**Requirement**
Locate the line that contains "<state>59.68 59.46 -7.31". Reproduce it and all following lines up to the end of the material, exactly and with nothing added.

---- Supplied material

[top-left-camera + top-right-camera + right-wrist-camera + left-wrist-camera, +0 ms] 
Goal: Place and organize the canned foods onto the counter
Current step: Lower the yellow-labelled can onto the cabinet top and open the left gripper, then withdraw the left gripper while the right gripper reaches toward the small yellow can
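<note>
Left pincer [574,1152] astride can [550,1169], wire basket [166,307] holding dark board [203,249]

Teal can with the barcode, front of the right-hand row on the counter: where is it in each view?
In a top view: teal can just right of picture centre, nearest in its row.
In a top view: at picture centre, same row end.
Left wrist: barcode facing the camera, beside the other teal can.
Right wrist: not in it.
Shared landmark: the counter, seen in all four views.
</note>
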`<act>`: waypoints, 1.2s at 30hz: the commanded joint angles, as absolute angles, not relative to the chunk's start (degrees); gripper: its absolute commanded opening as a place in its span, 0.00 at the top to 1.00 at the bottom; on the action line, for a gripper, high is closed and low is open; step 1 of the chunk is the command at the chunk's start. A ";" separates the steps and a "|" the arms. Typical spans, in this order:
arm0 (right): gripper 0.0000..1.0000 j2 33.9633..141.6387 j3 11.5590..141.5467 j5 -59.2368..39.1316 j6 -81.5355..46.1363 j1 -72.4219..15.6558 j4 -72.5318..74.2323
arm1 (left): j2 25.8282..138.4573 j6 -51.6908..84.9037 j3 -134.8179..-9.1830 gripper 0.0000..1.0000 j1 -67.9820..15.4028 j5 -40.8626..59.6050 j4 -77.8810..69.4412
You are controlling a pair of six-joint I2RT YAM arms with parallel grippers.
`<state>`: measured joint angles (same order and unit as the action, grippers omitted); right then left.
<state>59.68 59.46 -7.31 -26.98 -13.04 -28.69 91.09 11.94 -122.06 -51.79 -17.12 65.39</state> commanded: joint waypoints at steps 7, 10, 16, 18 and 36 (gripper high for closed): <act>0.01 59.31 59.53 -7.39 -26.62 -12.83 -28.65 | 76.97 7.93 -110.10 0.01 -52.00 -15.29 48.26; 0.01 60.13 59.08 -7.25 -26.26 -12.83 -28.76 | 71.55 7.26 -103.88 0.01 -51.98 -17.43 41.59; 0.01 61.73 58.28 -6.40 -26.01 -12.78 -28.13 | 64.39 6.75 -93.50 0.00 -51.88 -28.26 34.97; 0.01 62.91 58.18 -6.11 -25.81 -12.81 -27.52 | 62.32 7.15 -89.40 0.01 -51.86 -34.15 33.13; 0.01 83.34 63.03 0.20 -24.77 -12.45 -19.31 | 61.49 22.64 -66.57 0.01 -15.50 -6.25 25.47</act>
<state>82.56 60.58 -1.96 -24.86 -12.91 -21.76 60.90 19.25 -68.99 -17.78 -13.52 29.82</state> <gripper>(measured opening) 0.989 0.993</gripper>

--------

**Task result**
<state>59.68 59.46 -7.31 -26.98 -13.04 -28.69 91.09 11.94 -122.06 -51.79 -17.12 65.39</state> commanded: joint waypoints at steps 7, 10, 16, 18 and 36 (gripper high for closed): <act>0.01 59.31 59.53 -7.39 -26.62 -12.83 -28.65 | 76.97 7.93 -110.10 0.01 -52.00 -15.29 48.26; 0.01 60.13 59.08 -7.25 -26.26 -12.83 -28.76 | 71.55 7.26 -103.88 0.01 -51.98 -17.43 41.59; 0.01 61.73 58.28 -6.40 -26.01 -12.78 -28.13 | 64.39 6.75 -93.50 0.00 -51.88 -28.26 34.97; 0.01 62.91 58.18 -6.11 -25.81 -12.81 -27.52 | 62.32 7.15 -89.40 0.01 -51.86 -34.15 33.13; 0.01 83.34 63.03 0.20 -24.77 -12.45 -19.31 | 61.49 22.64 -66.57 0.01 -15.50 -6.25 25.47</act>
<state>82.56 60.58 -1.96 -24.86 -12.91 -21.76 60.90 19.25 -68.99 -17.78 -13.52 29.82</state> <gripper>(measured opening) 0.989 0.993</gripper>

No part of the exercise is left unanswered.